In the following, a process executed by the CPU 12b will be described with reference to FIG. 12. As illustrated in (q) of FIG. 12, first, the application 35 issues a set request for the data “xx” to be stored in the address “100”. Then, the hardware 30d rewrites the data in the cache line of the entry “5” from “aa” to “xx” and changes the state from “E” to “M”. Furthermore, because the value of the sector mode register is “0”, the hardware 30b leaves the value of the sector for the data in the cache line of the entry “5” unchanged as “0”. Furthermore, because the value of the sector mode register is “0”, the hardware 30b leaves the flag in the group “1” in the outline sector flag 12c unchanged as “0”.

Then, the application 35 issues a set request for “1” to be stored in the sector mode register and requests the sector mode be shifted from the section A to the section B. Then, the hardware 30 stores “1” in the sector mode register. Subsequently, as illustrated in (r) of FIG. 12, the application 35 issues a set request for the data “yy” to be stored in the address “200”. Then, the hardware 30d rewrites the data in the cache line of the entry “50” from “bb” to “yy” and changes the state from “E” to “M”.

Furthermore, because the value of the sector mode register is “1”, the hardware 30b stores the sector flag of “1” in the cache line of the entry “50”. Specifically, the hardware 30 sets a sector flag indicating that the data in the cache line of the entry “50” has been updated within the time period specified by the application 35. Furthermore, in the outline sector flag 12c, the hardware 30b changes the flag in the group “A”, to which the cache line of the entry “50” is allocated, to “1”.

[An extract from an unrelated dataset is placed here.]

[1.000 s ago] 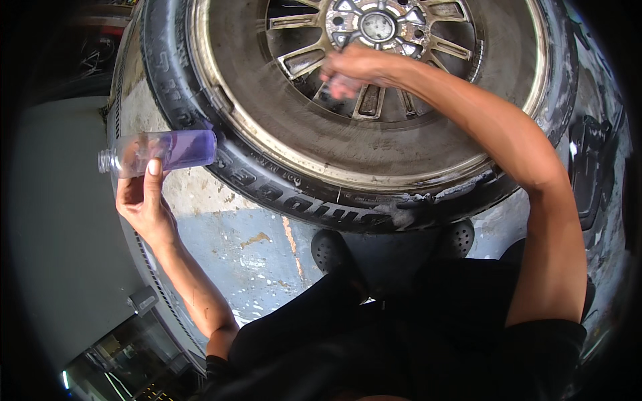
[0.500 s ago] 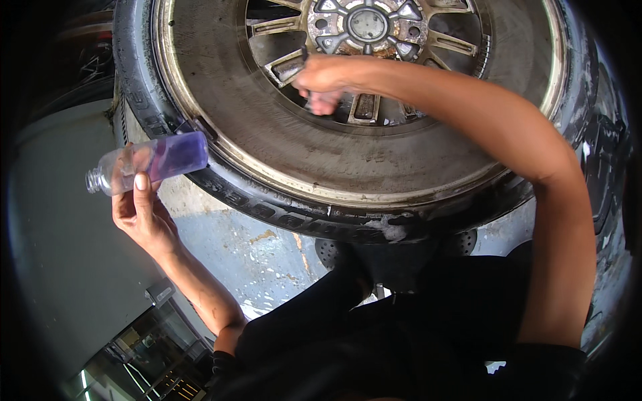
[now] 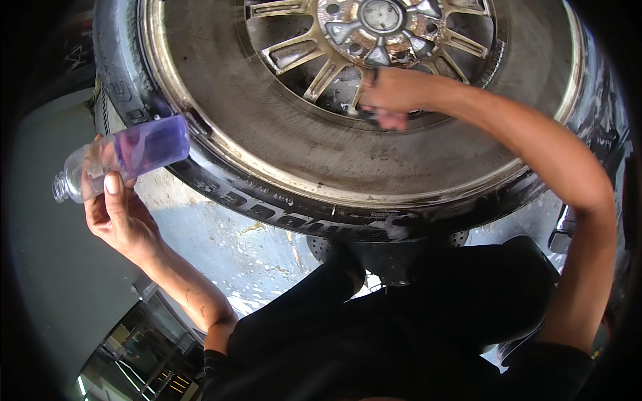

Subsequently, the application 35 issues a set request for “0” to be stored in the sector mode register and requests the sector mode to be shifted from the section A to the section B. Then, the hardware 30b stores “0” in the sector mode register. Thereafter, as illustrated in (s) of FIG. 12, by issuing a request for “1” to be stored in the sector flush control state machine, the application 35 requests to execute a cache flush.

Then, as illustrated in (t) of FIG. 12, the hardware 30d checks flags, each of which is associated with a group in the outline sector flag 12c, and searches for an entry storing therein the flag of “1”. Then, as illustrated in (u) of FIG. 12, for the cache line in the group “1” containing the flag of “0”, the hardware 30d does not perform the checking and checks, as illustrated in (v) of FIG. 12, only the cache lines in the group “A” storing therein the flag of “1”. Thereafter, as illustrated in (w) of FIG. 12, the hardware 30d writes only the data stored in the entry “50”, in which “1” is stored in the sector, back to the memory 17. Accordingly, the CPU 12b can write the data updated within the time period specified by the application 35 back to the memory 17 without checking all of the cache lines included in the cache memory 12a.

Advantage of the Second Embodiment

As described above, the CPU 12b includes, for each set of multiple cache lines, an outline sector flag indicating whether data has been updated within the time period specified by the application 35. Then, if a flush request is issued, the CPU 12b checks cache lines associated with the outline sector flag indicating that data has been updated.

Thereafter, from among the checked cache lines, the CPU 12b writes the data in the cache line containing the sector flag indicating that the data has been updated within the time period specified by the application 35 back to the memories 17 to 24. Accordingly, the CPU 12b can write the data updated within the time period specified by the application 35 back to the memories 17 to 24 without checking all of the cache lines included in the cache memory 12a.

[c] Third Embodiment

In a third embodiment, in addition to the functions performed by the CPU 12 and the CPU 12b, a description will be given of a multi-core CPU that includes, for each core, an outline sector flag indicating, for each set of cache lines, whether an update has been performed within the time period specified by the application 35.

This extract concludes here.